In the last article, I explained why PDF works as a container for multimodal context. You can restore reliably now.
But restoring assumes you can find the right thread in the first place. That's the next problem: search.
Nobody Is an Expert in Everything
Let me step back before we get technical.
When you run a one-person company, you inevitably hit domains you know nothing about. Maybe you're a product manager who has never touched infrastructure. Maybe you're an engineer who has never written marketing copy. Maybe you're a designer who has never set up billing.
This is normal. This is expected.
The question is: what do you do when you hit a wall in an unfamiliar domain?
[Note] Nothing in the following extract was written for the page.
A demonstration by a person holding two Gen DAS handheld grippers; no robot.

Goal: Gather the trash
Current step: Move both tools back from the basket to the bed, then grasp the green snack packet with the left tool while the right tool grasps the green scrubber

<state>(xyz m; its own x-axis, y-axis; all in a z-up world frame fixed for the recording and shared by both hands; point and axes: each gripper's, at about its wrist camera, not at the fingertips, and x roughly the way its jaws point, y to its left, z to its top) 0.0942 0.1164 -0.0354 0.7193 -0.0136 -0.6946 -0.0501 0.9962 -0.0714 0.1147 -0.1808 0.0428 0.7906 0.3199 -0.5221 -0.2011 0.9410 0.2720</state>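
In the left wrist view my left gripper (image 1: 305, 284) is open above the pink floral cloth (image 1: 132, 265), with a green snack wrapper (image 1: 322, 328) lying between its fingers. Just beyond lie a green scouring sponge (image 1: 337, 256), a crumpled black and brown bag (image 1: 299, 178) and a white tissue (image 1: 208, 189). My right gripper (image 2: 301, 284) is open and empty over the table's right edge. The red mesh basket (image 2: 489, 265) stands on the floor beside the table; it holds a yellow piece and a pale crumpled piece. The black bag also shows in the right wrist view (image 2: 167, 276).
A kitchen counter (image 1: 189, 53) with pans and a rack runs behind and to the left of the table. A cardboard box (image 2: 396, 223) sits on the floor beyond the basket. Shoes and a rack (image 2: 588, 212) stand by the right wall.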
I have some engineering background. I've worked with databases before. I've heard of Pinecone (a cloud vector database). If you asked me a year ago how to build search into an extension, I would have said: "Use a cloud vector database. Set up an API endpoint. Pay for hosting."
That's the pattern I knew. That's the limit of my knowledge.
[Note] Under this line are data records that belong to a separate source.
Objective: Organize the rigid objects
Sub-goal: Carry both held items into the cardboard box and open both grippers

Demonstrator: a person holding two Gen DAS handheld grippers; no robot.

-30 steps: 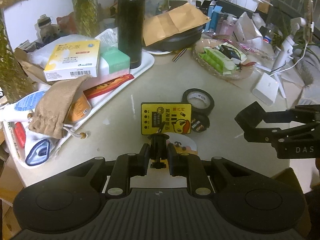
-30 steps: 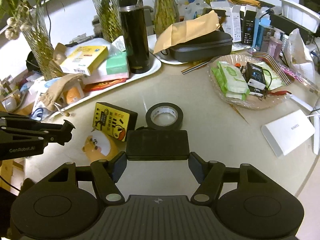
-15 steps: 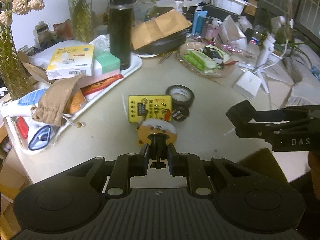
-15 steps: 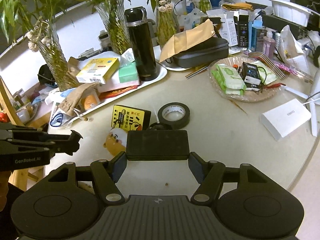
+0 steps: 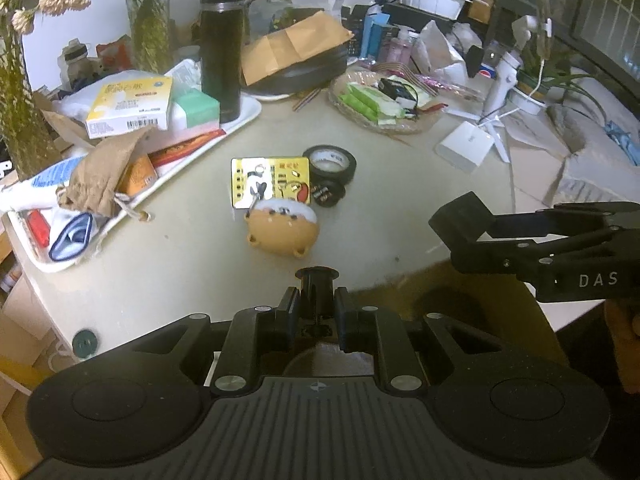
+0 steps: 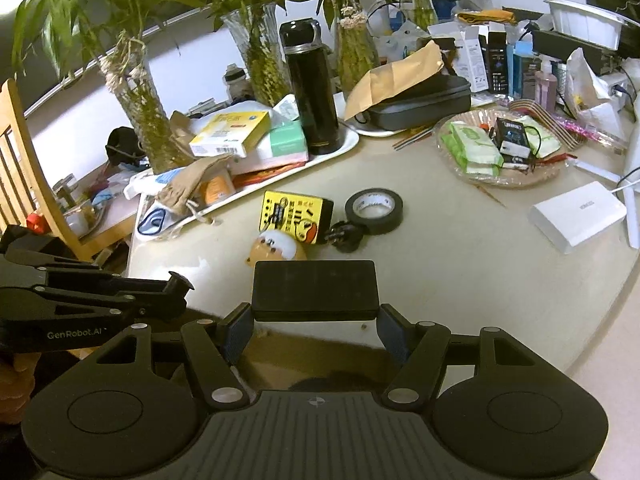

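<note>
Black case [image 6: 315, 290] farther from tape [image 6: 374, 211]

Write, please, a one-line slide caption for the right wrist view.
Right claw gripping a flat black case above a cluttered table.

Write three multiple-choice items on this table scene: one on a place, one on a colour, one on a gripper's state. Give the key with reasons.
1. Where does the roll of black tape lie?
A. on the white tray
B. on the bare table beside the yellow box
C. in the wicker basket

2. What colour is the tall flask on the white tray?
A. black
B. red
C. white

3. What is between the right gripper's fingers?
A. nothing
B. a green packet
C. a flat black box

Key: 1 B, the roll rests on the tabletop right of the yellow box. 2 A, its body and cap are black. 3 C, both fingers clamp the box's ends.
</note>
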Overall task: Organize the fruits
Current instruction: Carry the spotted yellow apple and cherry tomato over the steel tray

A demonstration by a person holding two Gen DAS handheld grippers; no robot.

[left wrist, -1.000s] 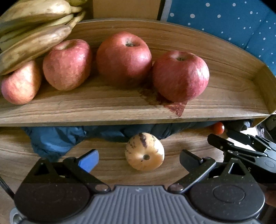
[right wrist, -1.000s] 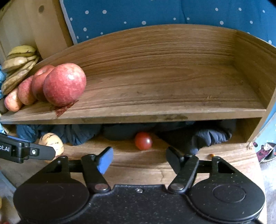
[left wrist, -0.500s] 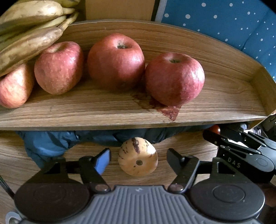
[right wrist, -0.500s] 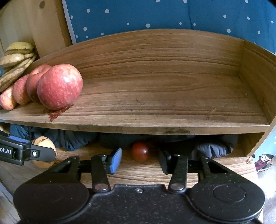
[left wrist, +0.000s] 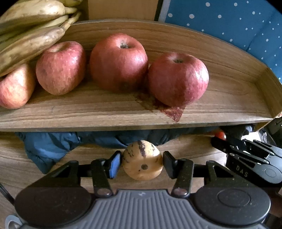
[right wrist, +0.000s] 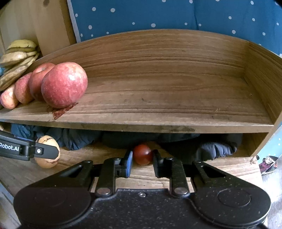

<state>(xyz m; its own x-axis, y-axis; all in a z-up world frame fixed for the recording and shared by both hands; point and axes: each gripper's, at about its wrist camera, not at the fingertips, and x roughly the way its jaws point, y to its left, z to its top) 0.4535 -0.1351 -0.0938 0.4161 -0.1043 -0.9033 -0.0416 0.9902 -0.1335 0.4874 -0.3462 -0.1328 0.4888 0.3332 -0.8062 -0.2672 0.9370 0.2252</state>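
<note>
A pale yellow fruit with dark streaks (left wrist: 142,160) lies on the lower wooden surface, right between the fingers of my left gripper (left wrist: 141,163); the pads touch or nearly touch its sides. It also shows in the right wrist view (right wrist: 47,151). A small red tomato (right wrist: 142,154) sits under the shelf edge between the fingers of my right gripper (right wrist: 141,162), which has closed against it. Several red apples (left wrist: 118,61) and bananas (left wrist: 30,37) rest on the upper wooden shelf (left wrist: 105,112).
Dark blue cloth (left wrist: 51,146) is bunched under the shelf, behind both fruits. The shelf's right half (right wrist: 176,95) is bare wood with raised back and side walls. A red stain (left wrist: 171,111) marks the shelf beside the rightmost apple. Blue dotted fabric (right wrist: 176,14) hangs behind.
Both grippers moved forward and closed in: the left around the yellow streaked fruit, the right around the tomato. Both fruits were well ahead of open fingers a second ago.
</note>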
From a product perspective, I knew this: ChatShuttle needs search. Users will accumulate many threads. They need to find the right one quickly. As a product owner, I could articulate the need. But I didn't know the implementation options.
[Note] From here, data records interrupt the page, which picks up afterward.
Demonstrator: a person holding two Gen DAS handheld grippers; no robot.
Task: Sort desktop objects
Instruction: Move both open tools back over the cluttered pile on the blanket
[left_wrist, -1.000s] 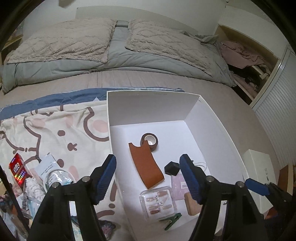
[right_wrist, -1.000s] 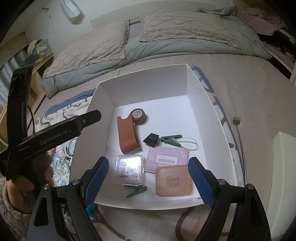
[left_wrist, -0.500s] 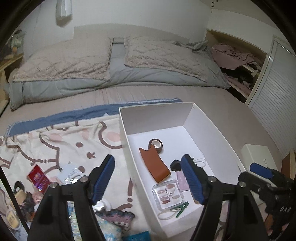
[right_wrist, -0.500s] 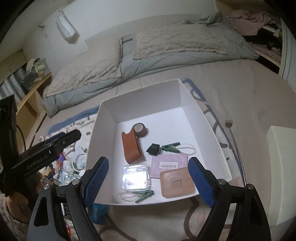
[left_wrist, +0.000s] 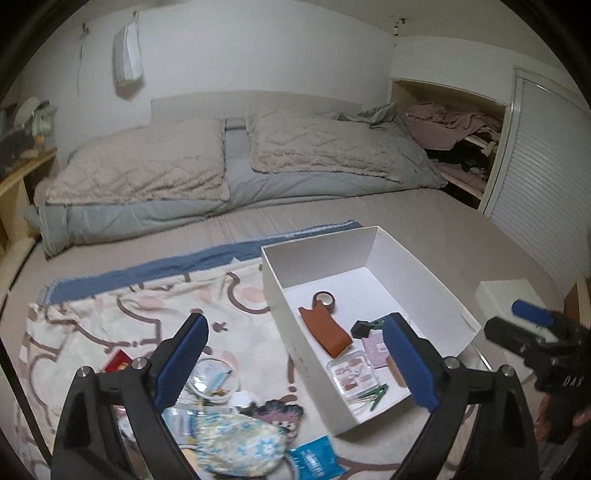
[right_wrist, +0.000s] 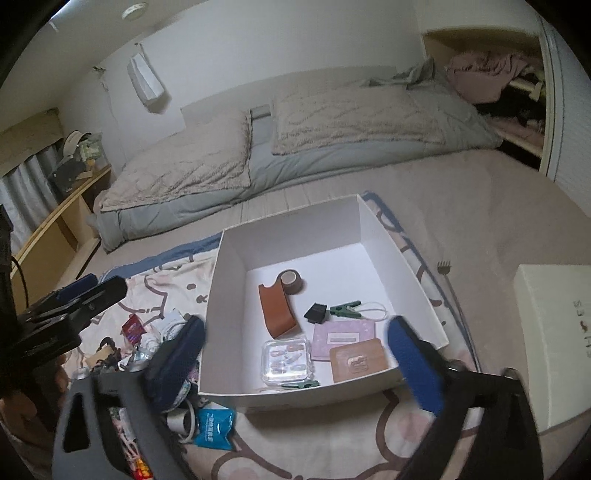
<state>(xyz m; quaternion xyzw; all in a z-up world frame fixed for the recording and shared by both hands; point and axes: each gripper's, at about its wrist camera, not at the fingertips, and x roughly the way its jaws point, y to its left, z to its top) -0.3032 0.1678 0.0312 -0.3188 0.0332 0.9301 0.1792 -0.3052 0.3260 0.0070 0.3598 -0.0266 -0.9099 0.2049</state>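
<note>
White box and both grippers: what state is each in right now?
White box: lidless, upright, holding small items.
Clear case: shut, flat in the box.
Tape roll: on its side in the box.
Left gripper: opening, nothing between its fingers.
Right gripper: opening, nothing between its fingers.

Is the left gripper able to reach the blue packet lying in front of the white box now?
Probably yes. The left gripper is empty, its jaws opening, and the blue packet lies uncovered on the blanket outside the white box, beside the floral pouch; nothing blocks it.
</note>
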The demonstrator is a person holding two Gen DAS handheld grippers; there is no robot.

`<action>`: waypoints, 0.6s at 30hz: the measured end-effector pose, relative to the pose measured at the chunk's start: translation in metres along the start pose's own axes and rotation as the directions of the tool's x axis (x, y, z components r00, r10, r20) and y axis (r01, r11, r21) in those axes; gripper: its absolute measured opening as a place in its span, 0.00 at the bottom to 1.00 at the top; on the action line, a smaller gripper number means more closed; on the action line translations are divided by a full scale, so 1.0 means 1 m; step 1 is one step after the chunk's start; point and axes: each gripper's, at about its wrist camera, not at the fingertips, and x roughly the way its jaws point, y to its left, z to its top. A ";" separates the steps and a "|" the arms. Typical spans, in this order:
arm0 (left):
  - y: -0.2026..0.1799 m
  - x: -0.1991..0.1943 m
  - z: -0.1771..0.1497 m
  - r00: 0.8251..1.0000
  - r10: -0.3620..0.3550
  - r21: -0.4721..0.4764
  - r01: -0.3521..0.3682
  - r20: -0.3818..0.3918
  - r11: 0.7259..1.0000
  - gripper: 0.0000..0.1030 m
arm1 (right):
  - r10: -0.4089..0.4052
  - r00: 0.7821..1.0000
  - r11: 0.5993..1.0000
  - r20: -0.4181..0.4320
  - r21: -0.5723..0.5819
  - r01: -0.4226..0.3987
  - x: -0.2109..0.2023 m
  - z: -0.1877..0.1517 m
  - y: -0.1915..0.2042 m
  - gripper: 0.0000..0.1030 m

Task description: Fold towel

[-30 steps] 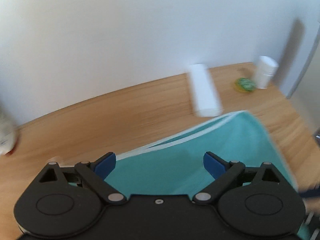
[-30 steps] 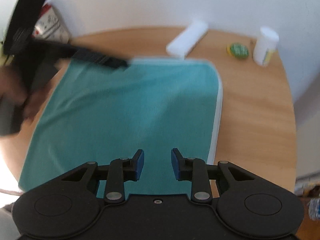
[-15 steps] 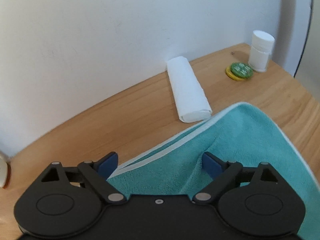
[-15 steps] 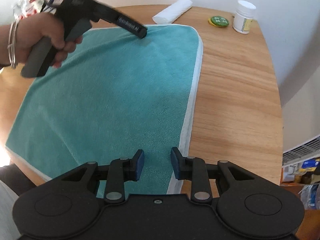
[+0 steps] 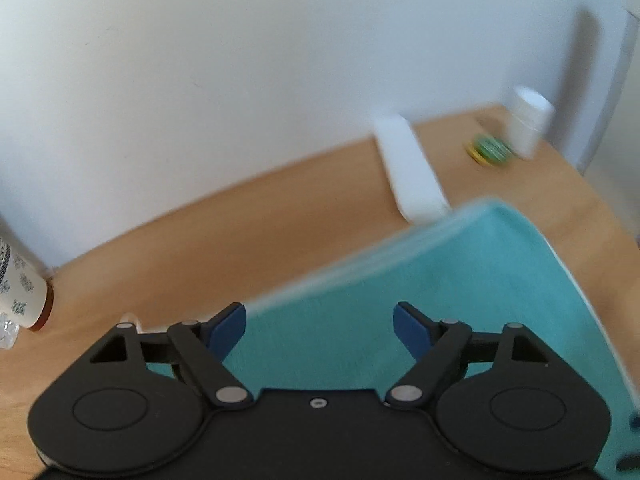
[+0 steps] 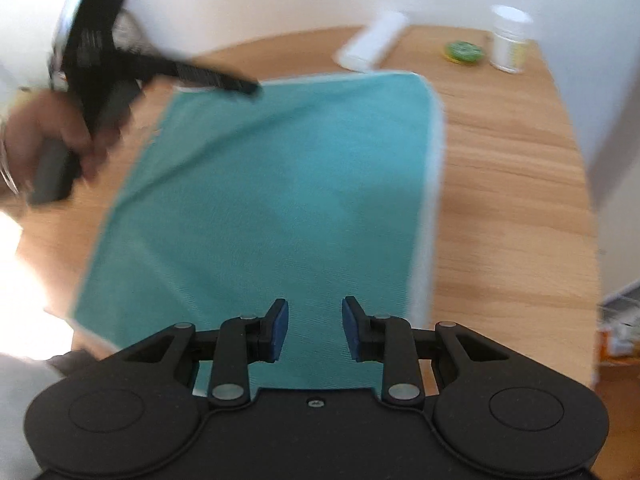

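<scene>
Nearest in the right wrist view, the right gripper hangs over the near end of the teal towel with its blue pads apart and nothing between them. The towel lies spread on the round wooden table, its white-bordered right edge running away from the camera and its far edge near the wall. To the left, a hand wraps around the grip of the left gripper, which is tilted so that its long black fingers reach down and rightward to the towel's far left corner; white lettering runs along its body but is too blurred to read. In the left wrist view that gripper's jaws stand wide, with the towel's far edge blurred just ahead of them and no cloth caught between the pads. Beyond the towel lies a rolled white cloth, then a green and yellow lid and a white jar whose label cannot be read. At the far left of the left wrist view stands a white patterned container, its print unreadable.
</scene>
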 end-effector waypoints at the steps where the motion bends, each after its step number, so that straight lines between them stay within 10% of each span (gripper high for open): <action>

I didn't know what I didn't know.
The Strategy: Ask AI
Here's the part that feels like a cheat code.
When you're stuck in an unfamiliar domain, most people do one of two things: either they default to the pattern they already know (even if it doesn't fit), or they spend hours reading documentation, blog posts, and Stack Overflow threads trying to piece together a mental model from scratch.
AI offers a third option. You can ask for the landscape, not the answer.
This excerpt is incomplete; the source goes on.